Fast forward to 1967. Dr. Irwin Maxwell Stillman created the ‘Stillman Diet’, which was then advertised in the book The Doctor’s Quick Weight Loss Diet, which was co-authored by self-help writer Samm Sinclair Baker. (Is it just me or does that sound like the kind of book that would reach the top of the New York Times Bestsellers in 2021?) The Stillman Diet was essentially a low-carb diet, where one ate meat, fish, eggs, cottage cheese, tabasco sauce, herbs and spices, and… well, that’s about it. Oh, and you could have tea, coffee and non-caloric soft drinks, but you also had to have eight glasses of water every day. Dr. Stillman claimed that you needed eight glasses of water per day to ‘wash away’ the fatty acids that resulted from fat breakdown in the body. Why exactly this was needed he admitted was “not fully understood”.

Then enter Fredrick J. Stare – an American nutritionist at Department of Nutrition at the Harvard School of Public Health – who in 1976 co-authored a book where he claimed the eight glasses was true but it was for all fluid, including tea, coffee, soft drink, beer, and the water in fruits and vegetables.

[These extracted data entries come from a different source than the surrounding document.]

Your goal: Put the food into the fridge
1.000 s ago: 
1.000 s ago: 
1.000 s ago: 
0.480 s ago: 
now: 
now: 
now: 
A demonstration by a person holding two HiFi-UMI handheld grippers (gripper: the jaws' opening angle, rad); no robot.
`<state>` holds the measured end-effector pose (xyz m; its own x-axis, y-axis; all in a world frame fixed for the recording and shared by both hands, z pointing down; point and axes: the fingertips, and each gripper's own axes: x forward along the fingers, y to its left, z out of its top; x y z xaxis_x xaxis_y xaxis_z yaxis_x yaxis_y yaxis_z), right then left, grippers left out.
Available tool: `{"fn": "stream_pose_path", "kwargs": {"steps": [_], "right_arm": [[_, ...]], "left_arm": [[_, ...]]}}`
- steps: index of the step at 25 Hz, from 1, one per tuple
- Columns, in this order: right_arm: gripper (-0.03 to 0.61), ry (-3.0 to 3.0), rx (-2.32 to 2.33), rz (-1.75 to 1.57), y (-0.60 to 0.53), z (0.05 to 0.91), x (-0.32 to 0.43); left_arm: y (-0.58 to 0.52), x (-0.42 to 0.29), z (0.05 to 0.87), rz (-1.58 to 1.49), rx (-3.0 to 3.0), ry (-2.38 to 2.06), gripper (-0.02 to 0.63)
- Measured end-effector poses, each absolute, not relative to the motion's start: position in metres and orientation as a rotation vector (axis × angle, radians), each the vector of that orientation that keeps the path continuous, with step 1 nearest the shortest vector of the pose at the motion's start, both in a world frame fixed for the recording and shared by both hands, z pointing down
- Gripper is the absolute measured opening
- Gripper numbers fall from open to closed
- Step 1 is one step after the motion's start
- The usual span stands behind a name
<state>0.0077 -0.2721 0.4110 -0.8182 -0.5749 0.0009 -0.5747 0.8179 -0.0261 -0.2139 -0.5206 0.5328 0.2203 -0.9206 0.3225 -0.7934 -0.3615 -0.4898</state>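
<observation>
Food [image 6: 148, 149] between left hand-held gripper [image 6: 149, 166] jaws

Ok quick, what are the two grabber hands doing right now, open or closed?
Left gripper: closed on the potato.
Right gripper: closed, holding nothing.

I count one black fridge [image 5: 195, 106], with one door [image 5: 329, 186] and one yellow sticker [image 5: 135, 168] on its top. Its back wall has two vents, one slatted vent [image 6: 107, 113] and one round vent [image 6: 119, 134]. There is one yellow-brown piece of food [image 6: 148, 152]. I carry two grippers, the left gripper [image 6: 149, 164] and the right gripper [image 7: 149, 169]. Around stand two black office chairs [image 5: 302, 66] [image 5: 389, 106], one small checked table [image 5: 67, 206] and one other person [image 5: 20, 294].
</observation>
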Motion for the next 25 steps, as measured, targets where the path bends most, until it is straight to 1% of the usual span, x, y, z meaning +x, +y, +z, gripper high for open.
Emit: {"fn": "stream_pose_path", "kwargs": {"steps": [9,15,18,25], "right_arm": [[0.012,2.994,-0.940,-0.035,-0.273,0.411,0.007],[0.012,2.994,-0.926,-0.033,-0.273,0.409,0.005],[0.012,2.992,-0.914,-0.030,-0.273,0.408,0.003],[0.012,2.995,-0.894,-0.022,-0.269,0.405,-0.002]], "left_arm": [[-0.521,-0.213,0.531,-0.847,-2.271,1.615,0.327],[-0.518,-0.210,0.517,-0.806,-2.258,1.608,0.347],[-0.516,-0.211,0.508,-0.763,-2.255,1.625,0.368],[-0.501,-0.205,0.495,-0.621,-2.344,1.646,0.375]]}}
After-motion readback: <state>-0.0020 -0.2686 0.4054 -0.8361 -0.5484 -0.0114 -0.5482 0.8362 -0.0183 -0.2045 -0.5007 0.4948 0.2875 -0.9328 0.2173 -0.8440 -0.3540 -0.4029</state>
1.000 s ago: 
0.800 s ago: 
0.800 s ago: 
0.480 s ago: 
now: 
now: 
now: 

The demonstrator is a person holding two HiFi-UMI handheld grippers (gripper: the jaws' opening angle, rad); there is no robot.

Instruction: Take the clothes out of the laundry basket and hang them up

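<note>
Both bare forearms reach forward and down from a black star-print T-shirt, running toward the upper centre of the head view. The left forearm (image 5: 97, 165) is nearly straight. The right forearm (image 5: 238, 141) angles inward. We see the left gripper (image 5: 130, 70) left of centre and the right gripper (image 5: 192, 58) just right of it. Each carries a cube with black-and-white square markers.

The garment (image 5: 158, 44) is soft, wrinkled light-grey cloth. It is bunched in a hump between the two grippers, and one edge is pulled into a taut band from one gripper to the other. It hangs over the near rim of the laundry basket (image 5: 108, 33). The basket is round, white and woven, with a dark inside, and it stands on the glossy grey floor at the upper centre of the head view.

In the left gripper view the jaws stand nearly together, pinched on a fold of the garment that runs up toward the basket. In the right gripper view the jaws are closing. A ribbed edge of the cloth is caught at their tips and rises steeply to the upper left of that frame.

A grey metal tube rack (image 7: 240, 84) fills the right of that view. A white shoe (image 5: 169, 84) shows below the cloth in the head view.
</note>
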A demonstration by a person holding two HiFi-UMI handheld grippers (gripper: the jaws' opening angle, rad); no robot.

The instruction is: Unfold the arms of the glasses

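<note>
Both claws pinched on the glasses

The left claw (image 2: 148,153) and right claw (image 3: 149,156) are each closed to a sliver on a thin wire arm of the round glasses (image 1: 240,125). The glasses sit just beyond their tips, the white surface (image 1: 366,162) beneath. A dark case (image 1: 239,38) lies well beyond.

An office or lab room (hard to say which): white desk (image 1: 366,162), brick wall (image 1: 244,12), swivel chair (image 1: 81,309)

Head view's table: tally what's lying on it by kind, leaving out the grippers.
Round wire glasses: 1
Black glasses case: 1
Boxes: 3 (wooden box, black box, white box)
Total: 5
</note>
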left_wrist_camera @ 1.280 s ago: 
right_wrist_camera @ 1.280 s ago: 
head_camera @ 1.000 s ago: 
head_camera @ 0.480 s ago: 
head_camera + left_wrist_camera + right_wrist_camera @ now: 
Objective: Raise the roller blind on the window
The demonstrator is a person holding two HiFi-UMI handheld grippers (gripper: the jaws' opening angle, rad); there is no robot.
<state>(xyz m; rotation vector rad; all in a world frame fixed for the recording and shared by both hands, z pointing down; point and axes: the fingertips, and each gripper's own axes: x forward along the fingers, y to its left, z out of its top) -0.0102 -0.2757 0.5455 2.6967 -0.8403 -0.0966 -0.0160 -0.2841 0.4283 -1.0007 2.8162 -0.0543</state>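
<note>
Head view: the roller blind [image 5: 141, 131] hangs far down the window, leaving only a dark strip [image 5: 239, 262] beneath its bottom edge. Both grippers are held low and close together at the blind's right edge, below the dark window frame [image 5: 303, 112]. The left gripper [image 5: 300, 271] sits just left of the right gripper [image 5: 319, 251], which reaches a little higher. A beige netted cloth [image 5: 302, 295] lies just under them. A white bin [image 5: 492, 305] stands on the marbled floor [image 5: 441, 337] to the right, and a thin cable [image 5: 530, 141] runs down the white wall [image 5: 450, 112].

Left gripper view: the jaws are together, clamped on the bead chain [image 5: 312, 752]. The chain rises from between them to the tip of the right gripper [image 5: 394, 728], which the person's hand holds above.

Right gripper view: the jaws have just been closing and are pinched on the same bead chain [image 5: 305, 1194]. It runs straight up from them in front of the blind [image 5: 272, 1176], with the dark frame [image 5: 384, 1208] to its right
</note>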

I don’t want to disregard any of the good things he did, but he got a lot of funding from the food industry. He defended the processed American diet, thought sugar was all good, and claimed that Coca-Cola was “a healthy between-meals snack”.

So if all this eight glasses stuff is just crap pushed by diet gurus back in the day and repeated over and over again, why does it still pervade society in 2021? There’s no question that water is good for you, but look close enough and you’ll find, surprise surprise, bottled water companies. In 2011, Glasgow GP Dr. Margaret McCartney published a paper about Hydration for Health – a initiative that promotes drinking a whole lot of water. But the initiative and it’s annual scientific conference were created and are sponsored by Danone – the French food giant behind Volvic, Evian, and Badoit bottled waters.

Enough of my ramblings now, let me sum up. You don’t need to drink eight glasses of water per day. Or fluid. There’s no scientific basis to back up that claim in any way. Instead, you can just drink when you’re thirsty. Water is great, and is obviously better than drinking soft drinks, but you don’t need lug a giant drink bottle with you wherever you go and sip on it all day long.